Basta atacar aquele candidato com quem disputa eleitores. Pois é. Esta eleição dá medo.
18 de fevereiro de 2018
Pedro Dória, O Estado de SP
Nos últimos meses, um grupo razoavelmente grande de pessoas começou a se dedicar ao que batizaram deepfakes. São vídeos nos quais o rosto de uma pessoa é cuidadosamente transplantado para o corpo de outra. Uma das manias é colocar o ator Nicholas Cage nas cenas mais improváveis. Use a palavra deepfake e o nome do ator numa busca do YouTube. A outra mania, como não poderia deixar de ser, é pescar cenas pornográficas e encaixar nelas mulheres famosas.
Não é difícil produzir deepfakes, há um aplicativo para isso. Chama-se FakeApp. O usuário precisa encontrar uma série de fotos do rosto que deseja transplantar e um algoritmo de inteligência artificial analisa os movimentos na face do filme que receberá o transplante. Cada sorriso ou arquear de sobrancelha. Quadro a quadro a cena é analisada e, o novo rosto, baseado em fotos, esculpido. Alguns dos resultados são muito impressionantes.
É uma brincadeira de geeks, ainda desconhecida por boa parte das pessoas. Mas, do ponto de vista técnico, qualquer vídeo pode ser produzido. Hoje. Um garoto de 15 anos daqueles que passa o dia à frente da tela poderá, após algumas horas de trabalho, apresentar um filme indistinguível se real ou falso do papa Francisco recebendo suborno de um bicheiro. Não custa nada.
Foi em maio do ano passado que o WhatsApp informou pela última vez quantos usuários tinha, no Brasil – 120 milhões. Segundo o TSE, agora em janeiro éramos quase 147 milhões de eleitores. É razoável imaginar que pelo menos 70% dos brasileiros aptos a votar troquem mensagens pelo sistema. É o meio de comunicação digital mais difícil de monitorar. Temos como analisar a disseminação de dados pelo Facebook, pelo Twitter, pela web. O WhatsApp, dedicado a conversas privadas, não raro em grupos, é fechado.
E, ora, temos um problema com fatos. As diferenças ideológicas, em todo o mundo, extrapolaram para além da interpretação. Quem monitora as conversas travadas nas redes de esquerda e de direita, por aqui, percebe isso nitidamente. Grupos diferentes escolhem em que fatos vão acreditar. Chamam isso de interpretação. Não é. É optar por só acreditar naquilo que lhe interessa.
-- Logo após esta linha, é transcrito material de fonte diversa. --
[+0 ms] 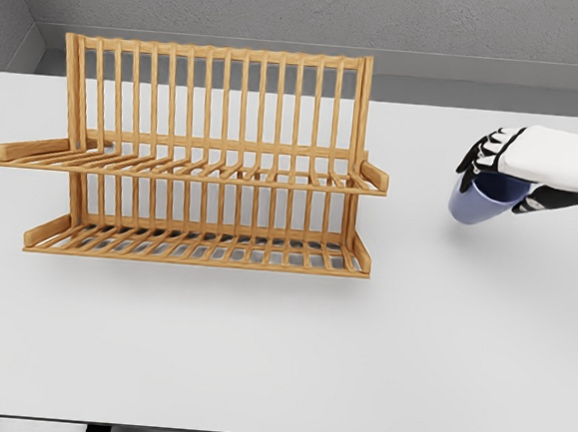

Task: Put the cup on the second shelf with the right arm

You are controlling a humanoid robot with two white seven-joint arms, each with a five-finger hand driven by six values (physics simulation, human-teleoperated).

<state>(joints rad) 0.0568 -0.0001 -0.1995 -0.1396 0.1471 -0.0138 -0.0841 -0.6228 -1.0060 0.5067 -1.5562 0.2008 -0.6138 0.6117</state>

Quando falamos de fake news, estamos frequentemente olhando para o retrovisor. Para os EUA e o Reino Unido de 2016. Pois 2018 já é outro mundo do ponto de vista tecnológico. A capa da edição que chega agora às bancas americanas da revista Wired narra como, internamente, o Facebook lentamente reconheceu sua participação no desastre eleitoral. Desastre não pela eleição de Donald Trump ou escolha do Brexit. Desastre porque seu mecanismo contribuiu para que o eleitor fosse mal informado às urnas. Maliciosamente mal informado, diga-se, por grupos que sabem se aproveitar da fragilidade das pessoas que já se predispõem a acreditar apenas naquilo que confirma suas opiniões.
Google e Facebook, ao que tudo indica, trabalharão duro para que ataques do tipo que ocorreram nos EUA não funcionem por aqui, no México, Itália ou Irlanda, as democracias relevantes que realizam eleições nacionais este ano. Têm os melhores engenheiros. É bem possível que consigam deter os usos já mapeados da magia negra do marketing eleitoral.
Mas junte não só fake news escrita ou em áudio distribuída via WhatsApp, como também os deepfakes. Tente convencer um bom naco do eleitorado de que aquele filme – com Lula, com Ciro, com Marina, com Bolsonaro, com Alckmin, não importa – é falso. Junte isto a um cenário espatifado, com mais de dez candidatos, no qual quem largar na frente nos primeiros meses terá uma vantagem irreparável.
Basta atacar aquele candidato com quem disputa eleitores. Pois é. Esta eleição dá medo.